WORK TASK:
An exact copy of the listing below is needed, with no pictures in it.
-- Opening Marker --
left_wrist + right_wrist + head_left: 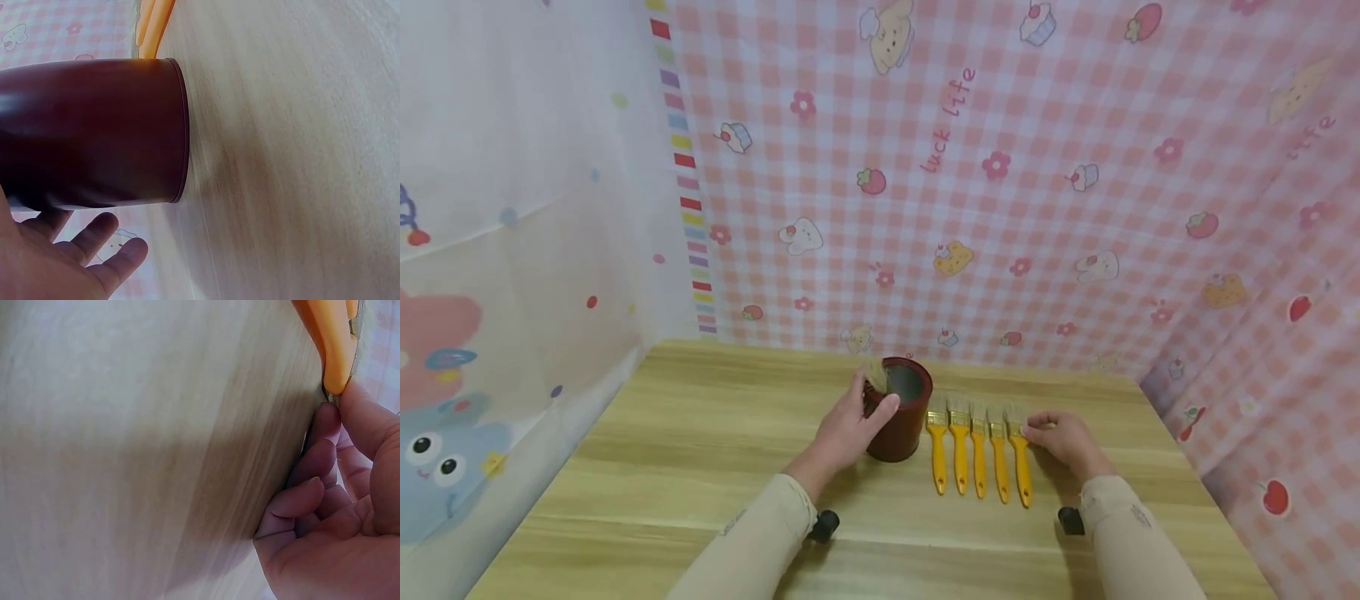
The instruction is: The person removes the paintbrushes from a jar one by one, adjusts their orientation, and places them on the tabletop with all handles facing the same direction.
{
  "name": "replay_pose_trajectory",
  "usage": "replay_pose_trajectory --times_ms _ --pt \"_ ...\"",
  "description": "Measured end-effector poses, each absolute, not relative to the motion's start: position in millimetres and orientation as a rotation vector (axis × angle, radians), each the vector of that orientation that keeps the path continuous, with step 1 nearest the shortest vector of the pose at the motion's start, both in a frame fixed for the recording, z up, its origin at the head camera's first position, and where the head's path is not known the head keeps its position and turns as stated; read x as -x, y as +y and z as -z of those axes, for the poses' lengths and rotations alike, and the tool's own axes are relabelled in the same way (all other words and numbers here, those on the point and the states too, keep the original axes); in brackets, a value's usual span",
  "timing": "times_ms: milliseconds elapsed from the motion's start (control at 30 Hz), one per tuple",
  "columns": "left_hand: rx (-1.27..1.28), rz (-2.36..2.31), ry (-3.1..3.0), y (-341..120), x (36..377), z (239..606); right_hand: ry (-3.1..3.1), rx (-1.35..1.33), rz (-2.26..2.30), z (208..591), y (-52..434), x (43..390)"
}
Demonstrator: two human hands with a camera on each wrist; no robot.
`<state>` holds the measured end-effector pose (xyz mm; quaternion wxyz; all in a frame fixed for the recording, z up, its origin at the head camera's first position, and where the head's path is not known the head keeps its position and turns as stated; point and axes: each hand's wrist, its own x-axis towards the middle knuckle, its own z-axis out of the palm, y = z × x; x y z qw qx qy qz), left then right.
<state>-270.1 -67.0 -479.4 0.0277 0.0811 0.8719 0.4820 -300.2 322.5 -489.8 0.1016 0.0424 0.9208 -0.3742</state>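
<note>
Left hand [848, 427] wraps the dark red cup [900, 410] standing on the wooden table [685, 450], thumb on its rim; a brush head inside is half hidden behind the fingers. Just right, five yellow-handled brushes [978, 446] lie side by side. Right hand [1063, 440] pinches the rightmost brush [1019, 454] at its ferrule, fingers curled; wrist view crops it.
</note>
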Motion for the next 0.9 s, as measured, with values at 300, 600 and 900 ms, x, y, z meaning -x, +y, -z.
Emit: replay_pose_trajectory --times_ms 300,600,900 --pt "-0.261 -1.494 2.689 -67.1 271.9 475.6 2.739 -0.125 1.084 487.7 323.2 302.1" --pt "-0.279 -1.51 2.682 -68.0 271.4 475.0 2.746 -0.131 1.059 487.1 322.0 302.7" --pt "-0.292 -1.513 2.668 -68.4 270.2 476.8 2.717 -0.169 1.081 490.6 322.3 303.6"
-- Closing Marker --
REPLY TO THE TASK:
left_wrist + right_wrist + head_left: 
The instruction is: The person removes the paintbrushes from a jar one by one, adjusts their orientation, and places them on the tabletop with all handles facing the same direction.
{
  "name": "replay_pose_trajectory",
  "usage": "replay_pose_trajectory --times_ms _ --pt \"_ ...\"",
  "description": "Measured end-effector poses, each absolute, not relative to the motion's start: position in millimetres and orientation as a rotation vector (axis × angle, radians), each the vector of that orientation that keeps the path continuous, with step 1 nearest the shortest vector of the pose at the motion's start, both in a frame fixed for the recording, z up, its origin at the head camera's first position, and where the head's path is not known the head keeps its position and turns as stated; read x as -x, y as +y and z as -z of those axes, for the poses' lengths and rotations alike, and the tool's own axes are relabelled in the same way (all other words and numbers here, those on the point and the states too, keep the original axes); in brackets, a value's usual span",
  "timing": "times_ms: milliseconds elapsed from the motion's start (control at 30 Hz), one per tuple",
  "columns": "left_hand: rx (-1.27..1.28), rz (-2.36..2.31), ry (-3.1..3.0), y (-341..120), x (36..377), z (239..606); right_hand: ry (-3.1..3.1), rx (-1.35..1.33), rz (-2.26..2.30), z (208..591), y (-52..434), x (43..390)"
}
Demonstrator: two human hands with a camera on each wrist; no robot.
`<state>` holds the measured end-effector pose (xyz mm; quaternion wxyz; all in a frame fixed for the recording, z up, its origin at the head camera's first position, and where the head's path is not known the head keeps its position and turns as stated; point and axes: each hand's wrist, its own x-axis towards the middle knuckle, its own z-axis out of the palm, y = z × x; x y z qw qx qy qz), left then right.
<state>-270.1 -67.0 -479.4 0.0277 0.0811 0.8719 0.4820 -300.2 322.5 -489.8 0.1016 0.0424 0.9208 -0.3742</state>
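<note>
Left hand [848, 427] wraps the dark red cup [900, 410] standing on the wooden table [685, 450], thumb on its rim; a brush head inside is half hidden behind the fingers. Just right, five yellow-handled brushes [978, 446] lie side by side. Right hand [1063, 440] pinches the rightmost brush [1019, 454] at its ferrule, fingers curled; wrist view crops it.
</note>
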Motion for the next 0.9 s, as measured, with values at 300, 600 and 900 ms, x, y, z meaning -x, +y, -z.
Emit: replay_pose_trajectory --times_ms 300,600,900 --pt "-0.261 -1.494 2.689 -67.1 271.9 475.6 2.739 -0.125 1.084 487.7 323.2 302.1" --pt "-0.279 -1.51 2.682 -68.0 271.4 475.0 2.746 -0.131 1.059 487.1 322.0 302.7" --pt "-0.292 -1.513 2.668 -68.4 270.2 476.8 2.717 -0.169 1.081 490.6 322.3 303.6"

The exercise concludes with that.